PfR collected under the current UK collection systems continues to be a mixed material stream even after sorting. The quality criteria and standards set by the Paper Industry enhance the value of the material and ensure it is recycled and turned into a valuable resource.
The single biggest step that could be taken to improve the quality and increase the quantity of PfR is for Government to progress legislative reforms which ensure paper and board is collected separately from other recyclable materials.
Changing the EoW to prior to pulping would have an adverse effect on the competitiveness of the UK market. It would lead to the creation of a two-tier quality system in the UK. High quality material would be selected preferentially for export, leaving the lower-quality streams that do not comply with waste export legislation or meet EoW criteria for the domestic market. The only alternative for the UK paper mills would be to pay higher prices to secure the material otherwise ear-marked for export.

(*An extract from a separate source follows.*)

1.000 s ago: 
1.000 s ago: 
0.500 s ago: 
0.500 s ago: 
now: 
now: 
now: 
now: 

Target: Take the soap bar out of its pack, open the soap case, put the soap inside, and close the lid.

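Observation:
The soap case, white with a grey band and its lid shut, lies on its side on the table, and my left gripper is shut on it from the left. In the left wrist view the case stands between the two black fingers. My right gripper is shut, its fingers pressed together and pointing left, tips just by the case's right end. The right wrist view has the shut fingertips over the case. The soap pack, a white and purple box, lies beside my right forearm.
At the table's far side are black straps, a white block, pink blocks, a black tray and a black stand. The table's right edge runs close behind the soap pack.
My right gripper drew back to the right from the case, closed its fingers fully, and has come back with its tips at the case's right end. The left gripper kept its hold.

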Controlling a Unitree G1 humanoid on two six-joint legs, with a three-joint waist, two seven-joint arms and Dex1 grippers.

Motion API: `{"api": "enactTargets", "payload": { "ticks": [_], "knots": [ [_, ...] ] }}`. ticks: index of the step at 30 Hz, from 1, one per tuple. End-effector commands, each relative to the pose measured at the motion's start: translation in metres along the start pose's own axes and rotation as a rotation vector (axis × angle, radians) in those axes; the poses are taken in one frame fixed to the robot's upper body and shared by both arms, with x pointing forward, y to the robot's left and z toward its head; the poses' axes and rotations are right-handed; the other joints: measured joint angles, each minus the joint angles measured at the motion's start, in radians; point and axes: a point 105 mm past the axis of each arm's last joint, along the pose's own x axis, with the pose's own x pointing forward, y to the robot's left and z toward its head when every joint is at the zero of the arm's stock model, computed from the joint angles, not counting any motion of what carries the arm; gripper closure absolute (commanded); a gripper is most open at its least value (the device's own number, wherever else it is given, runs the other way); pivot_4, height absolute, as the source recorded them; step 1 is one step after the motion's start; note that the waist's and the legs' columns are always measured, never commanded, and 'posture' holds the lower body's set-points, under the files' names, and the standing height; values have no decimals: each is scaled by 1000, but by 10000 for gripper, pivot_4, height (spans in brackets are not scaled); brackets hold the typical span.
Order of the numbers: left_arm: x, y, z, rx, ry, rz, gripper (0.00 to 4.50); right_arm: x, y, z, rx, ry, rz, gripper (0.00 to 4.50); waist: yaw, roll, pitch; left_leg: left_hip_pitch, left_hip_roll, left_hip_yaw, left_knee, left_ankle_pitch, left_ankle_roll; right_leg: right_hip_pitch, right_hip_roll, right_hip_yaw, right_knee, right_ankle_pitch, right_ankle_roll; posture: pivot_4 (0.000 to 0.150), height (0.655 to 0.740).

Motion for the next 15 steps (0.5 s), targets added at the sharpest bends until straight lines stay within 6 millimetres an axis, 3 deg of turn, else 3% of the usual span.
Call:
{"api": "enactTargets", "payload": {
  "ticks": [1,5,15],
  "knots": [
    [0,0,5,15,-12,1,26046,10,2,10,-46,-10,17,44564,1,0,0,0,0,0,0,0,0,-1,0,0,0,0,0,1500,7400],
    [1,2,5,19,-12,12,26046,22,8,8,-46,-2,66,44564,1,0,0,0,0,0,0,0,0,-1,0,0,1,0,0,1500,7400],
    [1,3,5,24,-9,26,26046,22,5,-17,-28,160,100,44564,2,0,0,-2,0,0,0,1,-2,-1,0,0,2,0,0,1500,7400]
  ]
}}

This would not only have a negative economic impact on the UK and lead to further decline in UK papermaking and efforts to support the investment required in the UK recycling of paper would be compromised. This could also lead to massive disposal costs.
Andrew Large, Director General, CPI, states, “The industry firmly believes that there needs to be an improvement in the quality of PfR in the UK, and that this should be achieved by legislative and policy reforms ensuring that the existing standards are consistently met. This would not be achieved by moving the End of Waste point.”